The romanticists of earlier times strove to embrace and experience everything equally, but they had to confess: “There is only a hair's breadth between good and evil, between the pietist and the blasphemer.” If we recognize what is within us with unconditional truthfulness, we find the human heart to be as completely evil as it is truly good. Thus the ultimate clarity of rebirth, the real liberation of life’s energy, the unhindered life of the personality attained in God, all this can be brought about only by our acknowledging also the final debasing alloy, the most painful contradiction of all.

“The Lord is the Spirit. Where the Spirit of the Lord is, there is freedom” (2 Cor. 3:17). This freedom implies that the soul has a part in the whole sphere of the creative power of Christ, without whom nothing that is and lives has come into being (John 1:3). In this Spirit we attain to that all-embracing affirmation of life which is active in joyful, unstinting energy in the resistant world. The Spirit needs matter to work on. Love has won form and shape in Christ. His Word desires to become deed in our lives. The love of God is poured out into our hearts (Rom. 5:5). By experiencing his love for us, we are enabled to love. Translating the strength to love into reality means action.

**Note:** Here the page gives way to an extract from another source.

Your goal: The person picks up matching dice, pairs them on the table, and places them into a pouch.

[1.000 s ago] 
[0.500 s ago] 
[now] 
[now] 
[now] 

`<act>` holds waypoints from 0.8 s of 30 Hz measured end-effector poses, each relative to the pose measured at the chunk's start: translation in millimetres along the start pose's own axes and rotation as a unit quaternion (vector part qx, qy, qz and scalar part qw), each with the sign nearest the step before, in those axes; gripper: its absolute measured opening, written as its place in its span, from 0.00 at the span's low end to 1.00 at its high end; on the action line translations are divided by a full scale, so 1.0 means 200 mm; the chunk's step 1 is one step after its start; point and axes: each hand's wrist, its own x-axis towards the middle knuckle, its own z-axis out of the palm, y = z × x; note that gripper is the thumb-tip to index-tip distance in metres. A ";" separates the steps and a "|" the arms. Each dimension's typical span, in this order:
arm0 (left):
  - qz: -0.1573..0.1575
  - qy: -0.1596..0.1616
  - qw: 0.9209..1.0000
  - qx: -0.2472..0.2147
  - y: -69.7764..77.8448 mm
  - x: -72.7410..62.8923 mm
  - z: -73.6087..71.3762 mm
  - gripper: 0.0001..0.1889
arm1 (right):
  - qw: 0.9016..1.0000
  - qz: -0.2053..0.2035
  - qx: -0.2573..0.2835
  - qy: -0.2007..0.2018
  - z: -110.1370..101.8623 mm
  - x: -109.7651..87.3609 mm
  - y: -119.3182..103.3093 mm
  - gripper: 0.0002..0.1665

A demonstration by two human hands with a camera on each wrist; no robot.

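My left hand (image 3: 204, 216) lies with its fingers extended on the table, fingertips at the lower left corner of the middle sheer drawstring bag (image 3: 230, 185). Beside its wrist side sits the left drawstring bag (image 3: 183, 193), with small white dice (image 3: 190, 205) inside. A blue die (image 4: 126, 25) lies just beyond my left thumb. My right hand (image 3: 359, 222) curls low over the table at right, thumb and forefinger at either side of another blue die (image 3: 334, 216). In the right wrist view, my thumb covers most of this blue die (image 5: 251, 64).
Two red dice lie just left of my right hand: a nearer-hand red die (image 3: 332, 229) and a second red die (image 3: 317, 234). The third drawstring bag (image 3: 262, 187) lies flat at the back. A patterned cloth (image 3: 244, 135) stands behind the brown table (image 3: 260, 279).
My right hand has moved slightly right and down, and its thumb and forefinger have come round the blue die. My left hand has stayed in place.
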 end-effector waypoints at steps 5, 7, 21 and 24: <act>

Only in love for God and love for one’s neighbor does religious life prove itself. For it is the character of the holy “thou shalt” that it must bring forth deeds of holy love. Love is movement, love is deed. Life will prove, and deeds will decide where the impulses of God’s power are strongest, where God is able to work most freely among our young people who are so moved by such varied religious influences.


Article edited for length and clarity. View original document in our digital archive: The Religious Sentiment of Today's Youth.

[1] Franz Victor Werfel 1890 – 1945, Austrian novelist, playwright, expressionist poet.

[2] Friedrich Nietzsche 1844 – 1900 German philosopher.

[3] Stefan George 1868 – 1933 German Symbolist Poet.

[4] Friedrich Schlegel 1772 – 1829 German poet, writer and Indologist.

[5] Immanuel Kant 1724 – 1804 German philosopher.